***** Recorded information

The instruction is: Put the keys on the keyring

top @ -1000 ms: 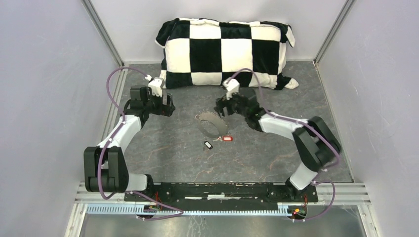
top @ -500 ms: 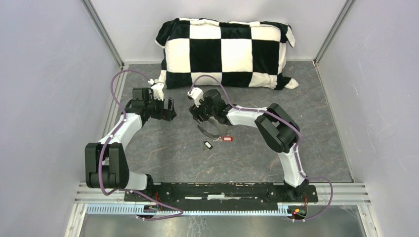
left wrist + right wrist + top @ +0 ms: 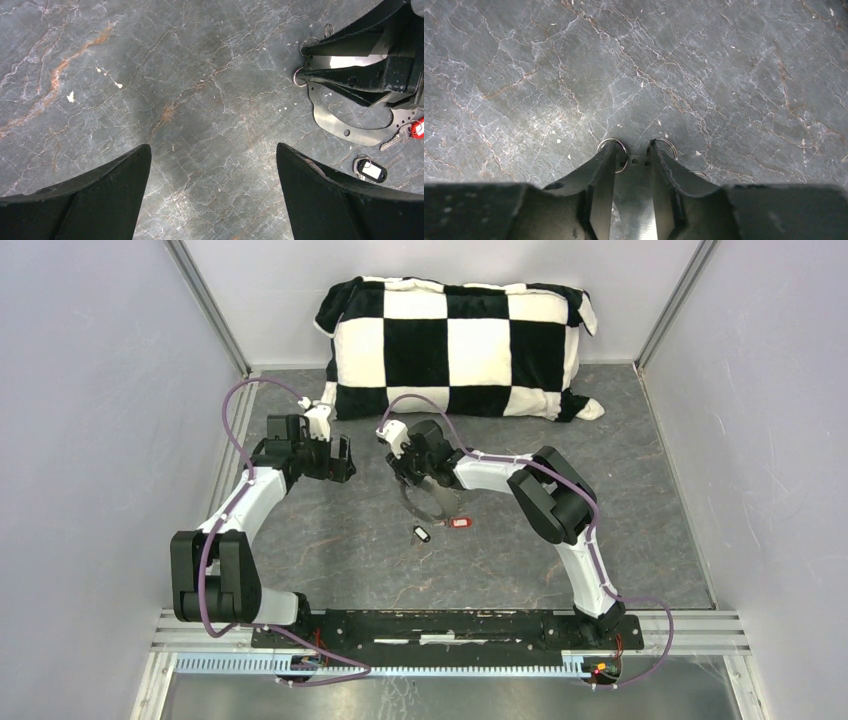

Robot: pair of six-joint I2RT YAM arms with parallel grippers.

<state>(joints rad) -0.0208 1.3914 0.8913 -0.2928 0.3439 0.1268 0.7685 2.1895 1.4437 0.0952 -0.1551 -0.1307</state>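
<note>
The keyring [image 3: 428, 510] lies mid-table as a flat grey metal crescent [image 3: 345, 127] with small wire rings along its edge. My right gripper [image 3: 408, 472] is down on its far-left end. In the right wrist view the gripper [image 3: 633, 147] has both fingers against the band [image 3: 636, 180], one to each side, shut on it. A red-tagged key [image 3: 461, 523] lies just right of the ring, also seen as the red key [image 3: 419, 127]. The black key with a white face [image 3: 422, 533] sits in front of it. My left gripper [image 3: 342, 458] hovers open to the left, its jaws [image 3: 214, 150] holding nothing.
A black-and-white checked pillow [image 3: 455, 345] lies along the back wall. Grey walls with metal rails enclose the marbled table [image 3: 330, 540] on both sides. The two arms' heads stand close together left of centre.
The right arm swung left from the ring's right side onto its far-left end, and its jaws closed onto the band. The left gripper has hardly moved.
</note>
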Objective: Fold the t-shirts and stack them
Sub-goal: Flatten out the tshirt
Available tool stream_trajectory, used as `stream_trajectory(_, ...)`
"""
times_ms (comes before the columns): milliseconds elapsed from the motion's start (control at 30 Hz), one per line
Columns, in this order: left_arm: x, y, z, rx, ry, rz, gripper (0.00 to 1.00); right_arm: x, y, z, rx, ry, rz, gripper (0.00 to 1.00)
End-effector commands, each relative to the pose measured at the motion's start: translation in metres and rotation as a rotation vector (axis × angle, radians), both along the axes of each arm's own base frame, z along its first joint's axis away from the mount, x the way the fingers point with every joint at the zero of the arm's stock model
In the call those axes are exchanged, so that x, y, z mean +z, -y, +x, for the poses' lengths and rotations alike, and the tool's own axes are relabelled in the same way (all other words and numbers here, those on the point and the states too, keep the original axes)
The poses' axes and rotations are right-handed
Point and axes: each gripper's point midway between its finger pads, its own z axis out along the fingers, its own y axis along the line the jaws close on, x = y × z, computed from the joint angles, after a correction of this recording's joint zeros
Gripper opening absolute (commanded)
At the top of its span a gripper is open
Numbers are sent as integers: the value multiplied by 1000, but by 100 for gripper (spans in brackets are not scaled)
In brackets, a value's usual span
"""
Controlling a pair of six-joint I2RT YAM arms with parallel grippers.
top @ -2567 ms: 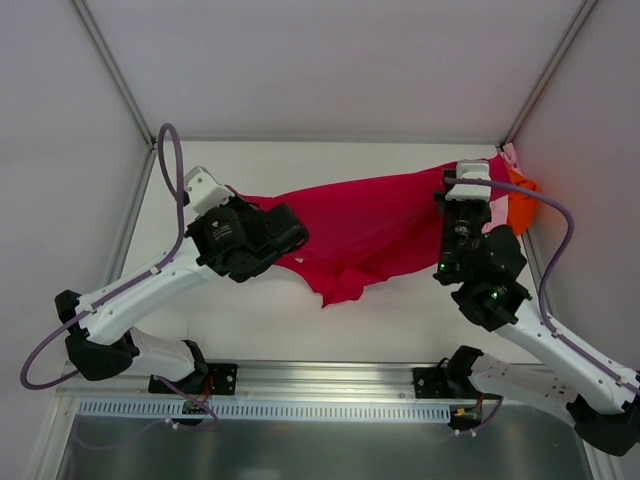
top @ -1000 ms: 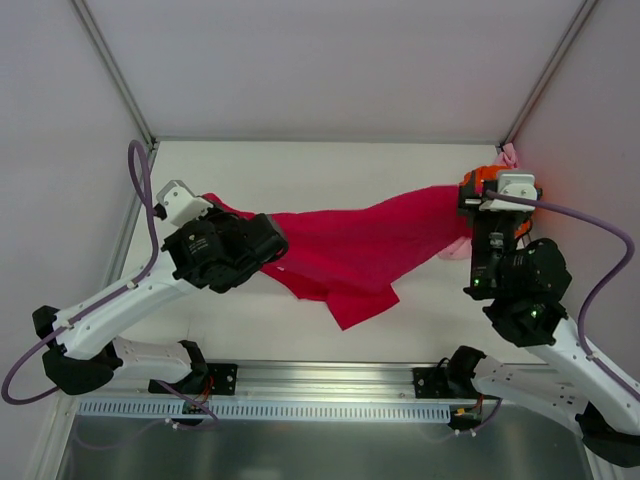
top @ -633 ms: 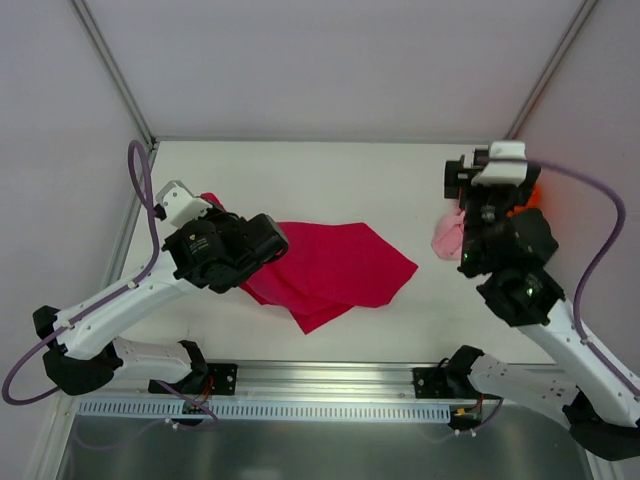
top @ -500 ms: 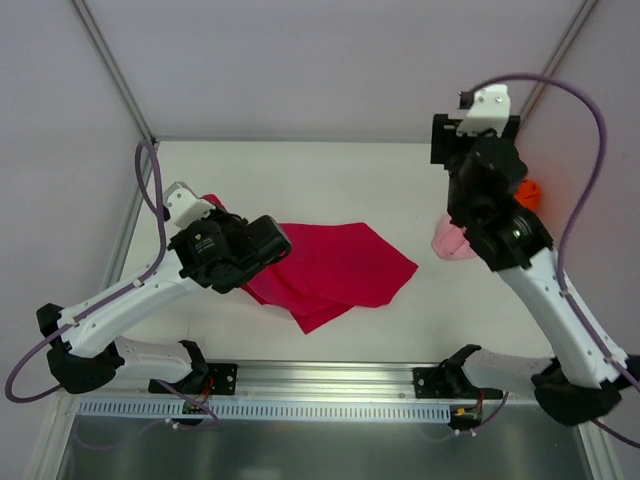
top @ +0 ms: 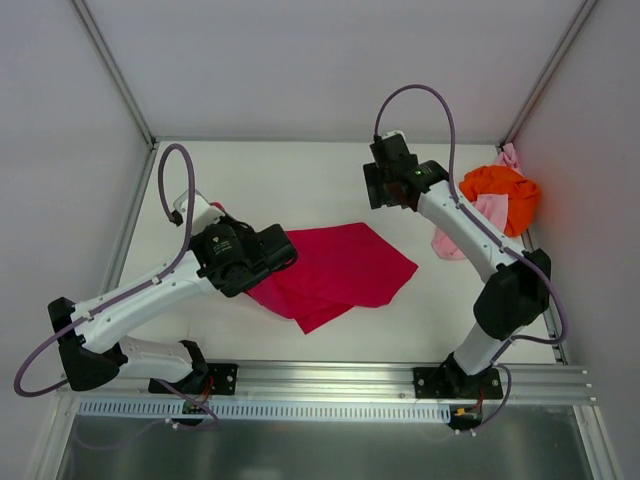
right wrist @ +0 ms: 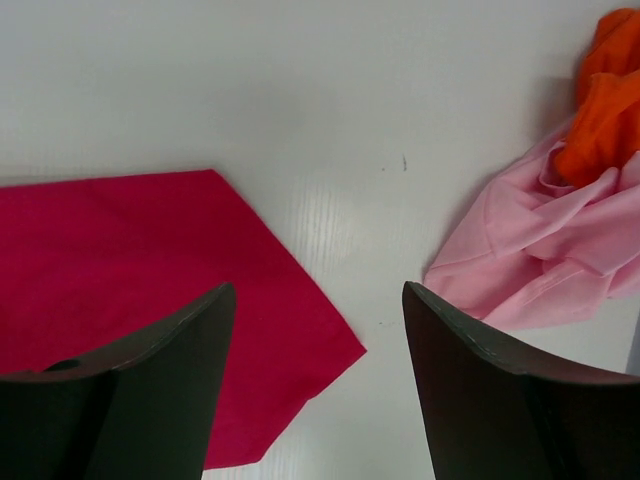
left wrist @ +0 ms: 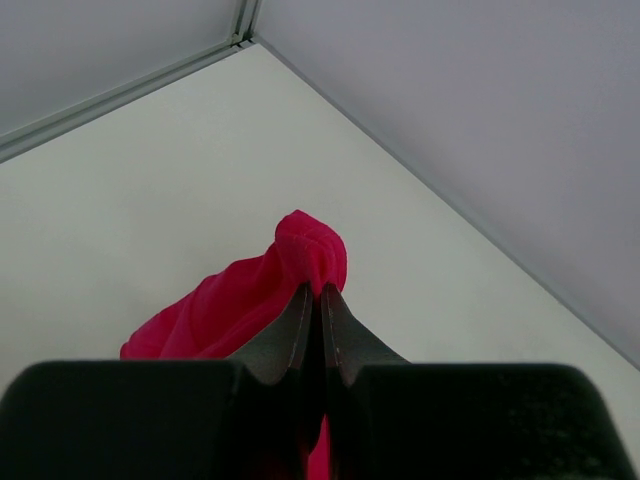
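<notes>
The crimson t-shirt [top: 340, 268] lies loosely folded on the white table [top: 300, 180], left of centre. My left gripper [left wrist: 313, 290] is shut on a bunched edge of it [left wrist: 305, 245] at its far-left end, just above the table. My right gripper [right wrist: 318, 290] hangs open and empty high over the table's back middle [top: 385, 185], above the crimson shirt's right corner [right wrist: 330, 345]. The orange t-shirt [top: 500, 190] sits crumpled at the back right on the pale pink t-shirt [top: 462, 238]. Both also show in the right wrist view: orange [right wrist: 610, 100], pink [right wrist: 540, 260].
Grey enclosure walls close in the table on the left, back and right, with metal posts [top: 110, 70] at the corners. An aluminium rail [top: 330, 375] runs along the near edge between the arm bases. Bare table shows between the crimson shirt and the pink one.
The crimson shirt left my right gripper and dropped flat onto the table. My right arm rose and swung left to the back middle, uncovering the orange shirt. The left gripper keeps its hold.
</notes>
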Motion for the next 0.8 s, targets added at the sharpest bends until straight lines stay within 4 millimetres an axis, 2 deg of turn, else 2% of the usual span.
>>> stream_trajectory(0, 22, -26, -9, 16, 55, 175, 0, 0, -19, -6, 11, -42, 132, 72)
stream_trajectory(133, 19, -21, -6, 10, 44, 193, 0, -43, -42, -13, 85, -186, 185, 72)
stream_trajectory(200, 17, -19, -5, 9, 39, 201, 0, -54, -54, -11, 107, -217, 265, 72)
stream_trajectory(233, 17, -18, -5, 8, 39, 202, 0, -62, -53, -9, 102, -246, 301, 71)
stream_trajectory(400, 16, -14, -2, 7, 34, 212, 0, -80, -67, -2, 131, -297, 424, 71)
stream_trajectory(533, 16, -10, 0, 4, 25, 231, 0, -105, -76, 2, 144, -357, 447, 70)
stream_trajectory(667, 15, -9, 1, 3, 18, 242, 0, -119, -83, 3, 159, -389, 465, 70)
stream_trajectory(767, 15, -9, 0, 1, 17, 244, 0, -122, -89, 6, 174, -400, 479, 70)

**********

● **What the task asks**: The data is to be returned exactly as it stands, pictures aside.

● **Written response**:
The instruction is: Put the keys on the keyring

top @ -1000 ms: 
top @ -500 ms: 
left wrist + right wrist + top @ +0 ms: 

Robot: pair of six-joint I2RT YAM arms with parallel grippers.

<state>(joints rad) -0.0208 1.3914 0.8913 -0.2928 0.3439 0.1268 0.7685 2.1895 1.4437 0.0952 -0.1551 -0.1307</state>
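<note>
The keyring [image 3: 428, 510] lies mid-table as a flat grey metal crescent [image 3: 345, 127] with small wire rings along its edge. My right gripper [image 3: 408, 472] is down on its far-left end. In the right wrist view the gripper [image 3: 633, 147] has both fingers against the band [image 3: 636, 180], one to each side, shut on it. A red-tagged key [image 3: 461, 523] lies just right of the ring, also seen as the red key [image 3: 419, 127]. The black key with a white face [image 3: 422, 533] sits in front of it. My left gripper [image 3: 342, 458] hovers open to the left, its jaws [image 3: 214, 150] holding nothing.
A black-and-white checked pillow [image 3: 455, 345] lies along the back wall. Grey walls with metal rails enclose the marbled table [image 3: 330, 540] on both sides. The two arms' heads stand close together left of centre.
The right arm swung left from the ring's right side onto its far-left end, and its jaws closed onto the band. The left gripper has hardly moved.
</note>
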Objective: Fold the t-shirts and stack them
Sub-goal: Flatten out the tshirt
Available tool stream_trajectory, used as `stream_trajectory(_, ...)`
"""
times_ms (comes before the columns): milliseconds elapsed from the motion's start (control at 30 Hz), one per line
Columns, in this order: left_arm: x, y, z, rx, ry, rz, gripper (0.00 to 1.00); right_arm: x, y, z, rx, ry, rz, gripper (0.00 to 1.00)
End-effector commands, each relative to the pose measured at the motion's start: translation in metres and rotation as a rotation vector (axis × angle, radians), both along the axes of each arm's own base frame, z along its first joint's axis away from the mount, x the way the fingers point with every joint at the zero of the arm's stock model
In the call those axes are exchanged, so that x, y, z mean +z, -y, +x, for the poses' lengths and rotations alike, and the tool's own axes are relabelled in the same way (all other words and numbers here, those on the point and the states too, keep the original axes)
The poses' axes and rotations are right-handed
Point and axes: each gripper's point midway between its finger pads, its own z axis out along the fingers, its own y axis along the line the jaws close on, x = y × z, computed from the joint angles, after a correction of this recording's joint zeros
Gripper opening absolute (commanded)
At the top of its span a gripper is open
Numbers are sent as integers: the value multiplied by 1000, but by 100 for gripper (spans in brackets are not scaled)
In brackets, a value's usual span
"""
Controlling a pair of six-joint I2RT YAM arms with parallel grippers.
top @ -2567 ms: 
top @ -1000 ms: 
top @ -633 ms: 
top @ -500 ms: 
top @ +0 ms: 
right wrist @ +0 ms: 
left wrist @ +0 ms: 
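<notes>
The crimson t-shirt [top: 340, 268] lies loosely folded on the white table [top: 300, 180], left of centre. My left gripper [left wrist: 313, 290] is shut on a bunched edge of it [left wrist: 305, 245] at its far-left end, just above the table. My right gripper [right wrist: 318, 290] hangs open and empty high over the table's back middle [top: 385, 185], above the crimson shirt's right corner [right wrist: 330, 345]. The orange t-shirt [top: 500, 190] sits crumpled at the back right on the pale pink t-shirt [top: 462, 238]. Both also show in the right wrist view: orange [right wrist: 610, 100], pink [right wrist: 540, 260].
Grey enclosure walls close in the table on the left, back and right, with metal posts [top: 110, 70] at the corners. An aluminium rail [top: 330, 375] runs along the near edge between the arm bases. Bare table shows between the crimson shirt and the pink one.
The crimson shirt left my right gripper and dropped flat onto the table. My right arm rose and swung left to the back middle, uncovering the orange shirt. The left gripper keeps its hold.
</notes>
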Motion for the next 0.8 s, targets added at the sharpest bends until straight lines stay within 4 millimetres an axis, 2 deg of turn, else 2% of the usual span.
>>> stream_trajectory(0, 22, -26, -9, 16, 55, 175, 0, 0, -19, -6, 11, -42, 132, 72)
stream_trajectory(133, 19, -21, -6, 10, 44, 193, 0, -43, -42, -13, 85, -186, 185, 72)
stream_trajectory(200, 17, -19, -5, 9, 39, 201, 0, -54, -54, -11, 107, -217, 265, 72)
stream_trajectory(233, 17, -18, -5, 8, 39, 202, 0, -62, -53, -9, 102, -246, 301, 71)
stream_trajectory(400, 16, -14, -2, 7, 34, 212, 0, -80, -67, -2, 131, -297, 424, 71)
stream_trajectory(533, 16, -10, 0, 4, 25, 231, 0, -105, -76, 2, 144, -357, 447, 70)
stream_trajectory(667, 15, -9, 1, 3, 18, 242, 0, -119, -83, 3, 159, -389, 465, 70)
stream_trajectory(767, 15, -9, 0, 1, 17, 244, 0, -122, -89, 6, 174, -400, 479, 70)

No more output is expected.